- Born: 3 July 1927 Madapam, Srikakulam district, Inda
- Died: 6 May 2000 (aged 72)
- Writing career
- Genres: Novels, plays, short stories
- Notable awards: Kendriya Sahitya Akademi Award
- Website: balivadakantharao.org

= Balivada Kanta Rao =

Indian writer (1927–2000)

Balivada Kanta Rao (3 July 1927 – 6 May 2000) was a noted Telugu novelist and playwright.

== Early life ==
He was born in Madapam village in Srikakulam District of Andhra Pradesh, he worked in various capacities as civilian officer in the Indian Navy. He has to his credit 38 major and minor novels, 400 short stories, 5 major plays, host of playlets and radio plays and travelogues.

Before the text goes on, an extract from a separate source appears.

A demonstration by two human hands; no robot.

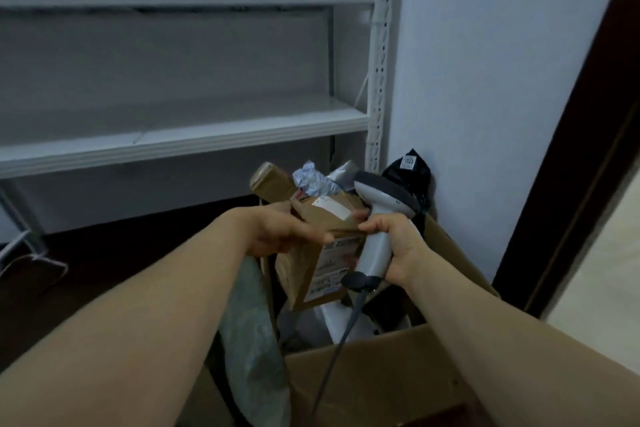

Many of his novels and stories have been translated into other Indian languages. He won several awards which include Andhra Pradesh Sahitya Akademi, Telugu University Award, Gopichand Literary award, Ravi Shastri Memorial Award and Kalasagar Vishishta Puraskaram. He was the winner of Kendriya Sahitya Akademi Award in 1998 by the Government of India.

==Novels and novelettes==

Balivada's published repertoire includes 38 major and minor novels. Many of his works have been translated into Hindi, Gujarati, Kannada and other Indian languages. Some of his works are:

- Nerasthulu (1947)
- Sharada (1947)
- Parajayam (1949)
- Annapurna (1950)
- Buchi (1950)
- Suguna (1951)
- Godameeda Bomma (1953)
- Dagapadina Tammudu (1957)
- Matsyagandhi (1962)
- Sampangi (1970)
- Nalugu Manchalu (1966)
- Punyabhumi (1969)
- Ide Narakam Ide Swargam (1974)
- Vamsadhara (1982)
- Delhi Majlilu (1984)
- Chaitra Parvam (1977)
- Love in Goa (1984)
- Maro Rajasekhara Charitra (1986)
- Ajanta (1986)
- Ellora (1988)
- Ammi and Janmabhoomi (2003. Published Posthumously)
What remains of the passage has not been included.